The Boy went out to do afternoon chores and found Sasha pawing the ground and, in his words "looking like a zombie cow". By the time he got back outside with the camera, the calf was on his way to the world and bingo, it was all done! Fortunately The Reluctant Farmer had picked up the kids early and everyone (except me) was home for the big event and everything went smoothly. Sasha didn't want anyone too near her, and bellowed loud objections to everyone ... but by the time I got home, she'd calmed down quite a bit. And, maybe all the time I spent brushing her and talking to her while she was pregnant helped, too, you never know.
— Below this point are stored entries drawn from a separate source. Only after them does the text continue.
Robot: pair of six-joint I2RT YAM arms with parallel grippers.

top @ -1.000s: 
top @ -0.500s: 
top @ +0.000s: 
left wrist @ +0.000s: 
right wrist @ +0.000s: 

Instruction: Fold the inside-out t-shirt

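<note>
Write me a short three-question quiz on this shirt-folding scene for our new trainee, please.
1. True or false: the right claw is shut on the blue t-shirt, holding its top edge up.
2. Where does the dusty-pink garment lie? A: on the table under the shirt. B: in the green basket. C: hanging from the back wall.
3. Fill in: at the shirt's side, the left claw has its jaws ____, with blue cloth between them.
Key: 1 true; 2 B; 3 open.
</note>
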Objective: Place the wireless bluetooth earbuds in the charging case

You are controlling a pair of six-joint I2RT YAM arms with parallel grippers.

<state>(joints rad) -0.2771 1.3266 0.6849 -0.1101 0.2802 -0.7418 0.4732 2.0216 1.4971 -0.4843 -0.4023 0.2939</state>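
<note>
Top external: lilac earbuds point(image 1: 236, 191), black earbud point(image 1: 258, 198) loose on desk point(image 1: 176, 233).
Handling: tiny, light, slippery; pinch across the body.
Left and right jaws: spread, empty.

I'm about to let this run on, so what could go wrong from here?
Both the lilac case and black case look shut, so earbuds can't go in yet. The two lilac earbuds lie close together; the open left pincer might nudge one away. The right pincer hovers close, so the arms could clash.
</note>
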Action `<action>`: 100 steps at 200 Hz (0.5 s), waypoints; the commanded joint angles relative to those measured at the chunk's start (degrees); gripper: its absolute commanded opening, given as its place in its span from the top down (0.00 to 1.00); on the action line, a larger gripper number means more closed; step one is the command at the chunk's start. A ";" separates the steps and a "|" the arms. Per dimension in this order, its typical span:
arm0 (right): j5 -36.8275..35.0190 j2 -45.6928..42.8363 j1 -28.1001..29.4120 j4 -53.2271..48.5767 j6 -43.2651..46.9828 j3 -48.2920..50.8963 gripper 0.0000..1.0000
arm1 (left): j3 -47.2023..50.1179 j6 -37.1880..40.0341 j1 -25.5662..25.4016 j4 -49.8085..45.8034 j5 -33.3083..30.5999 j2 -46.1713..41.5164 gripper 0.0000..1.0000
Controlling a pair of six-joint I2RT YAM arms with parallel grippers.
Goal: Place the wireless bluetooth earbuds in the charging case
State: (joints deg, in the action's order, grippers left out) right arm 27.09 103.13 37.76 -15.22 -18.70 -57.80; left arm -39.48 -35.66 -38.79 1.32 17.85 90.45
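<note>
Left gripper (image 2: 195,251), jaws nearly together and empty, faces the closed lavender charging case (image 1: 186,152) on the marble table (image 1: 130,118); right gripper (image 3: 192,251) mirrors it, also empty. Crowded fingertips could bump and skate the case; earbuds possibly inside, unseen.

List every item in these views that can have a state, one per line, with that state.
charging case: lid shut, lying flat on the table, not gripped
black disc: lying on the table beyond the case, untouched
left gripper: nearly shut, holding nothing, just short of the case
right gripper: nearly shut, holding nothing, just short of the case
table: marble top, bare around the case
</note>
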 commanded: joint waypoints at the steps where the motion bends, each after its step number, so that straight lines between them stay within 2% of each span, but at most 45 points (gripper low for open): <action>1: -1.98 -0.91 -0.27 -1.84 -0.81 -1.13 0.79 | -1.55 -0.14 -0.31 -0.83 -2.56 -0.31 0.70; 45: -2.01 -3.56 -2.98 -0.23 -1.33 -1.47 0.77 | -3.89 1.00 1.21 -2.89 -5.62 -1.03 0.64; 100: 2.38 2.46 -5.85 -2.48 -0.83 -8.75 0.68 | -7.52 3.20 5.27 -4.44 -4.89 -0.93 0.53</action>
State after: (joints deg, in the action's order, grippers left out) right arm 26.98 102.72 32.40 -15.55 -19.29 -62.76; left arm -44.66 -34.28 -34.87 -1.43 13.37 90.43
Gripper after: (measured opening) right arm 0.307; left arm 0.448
So with my shepherd's crook in case I needed self-protection (mother cows can be very irritable), we got Darth out of the way (he's the yearling who's headed for freezer camp this fall) and Sasha and her baby settled into the barn where it is relatively peaceful (I say relatively peaceful because Cherub the Incredible Escaping Sheep is still penned up in there, and she bellows periodically to ensure that we don't overlook her).
Poor Sasha had an absolutely huge udder: it was so full of milk it looked like it must hurt, and her teats were more than double their usual size, poor girl. The calf could barely get a grip on one of the teats to get a drink, but once in the barn, where Sasha felt calmer, he got a good long drink, with cream running down the side of his face and everything.
Sasha seemed much calmer once the calf settled to nurse, so I figured it was the perfect opportunity to ease her poor swollen udder and get a bit of that excess milk for our bottle lambs. I put a rope around Sasha's neck to keep her from turning around and bashing me with her horns in case she disagreed with my brilliant idea, and bravely climbed into the stall with my metal bucket. Sasha just put her head down and ate some hay, had a drink of water, and gave a half hearted swipe or two of her back hoof when I first gripped that swollen teat ... but in no time at all the milk was flowing into the bucket and her udder was returning to a more reasonable and much less engorged appearance.
I got about half a bucket of rich milk while the calf drank his fill, and when he finished, I quit too. Sasha was not bothered by the whole procedure, although once her calf wandered off she insisted on being let loose!
The precious first milk went into bottles for the two bottle lambs who guzzled it down like it was the best thing they'd ever tasted! I'm so glad to have fresh milk for them ... that was the plan all along, but of course, we needed Sasha's cooperation in the matter!
We'll be very careful in taking milk from her at this stage of the game - the calf gets top priority, but it's better to relieve the excess than leave her in discomfort (and risk mastitis). I checked with a very helpful lady who runs a Dexter Dairy in New York and am following her advice about taking care of Sasha and the calf in these early days: we can take a little from Sasha so long as it's not so much as to leave the calf hungry. Shared milking is a great strategy for us!
So we have a lovely purebred Dexter bull calf here ... now he just needs a name!
I hear bellowing outside, so I'd best go check that all is well. I think Darth is trying to figure out why Cherub is in his spot in the barn and he's locked outside.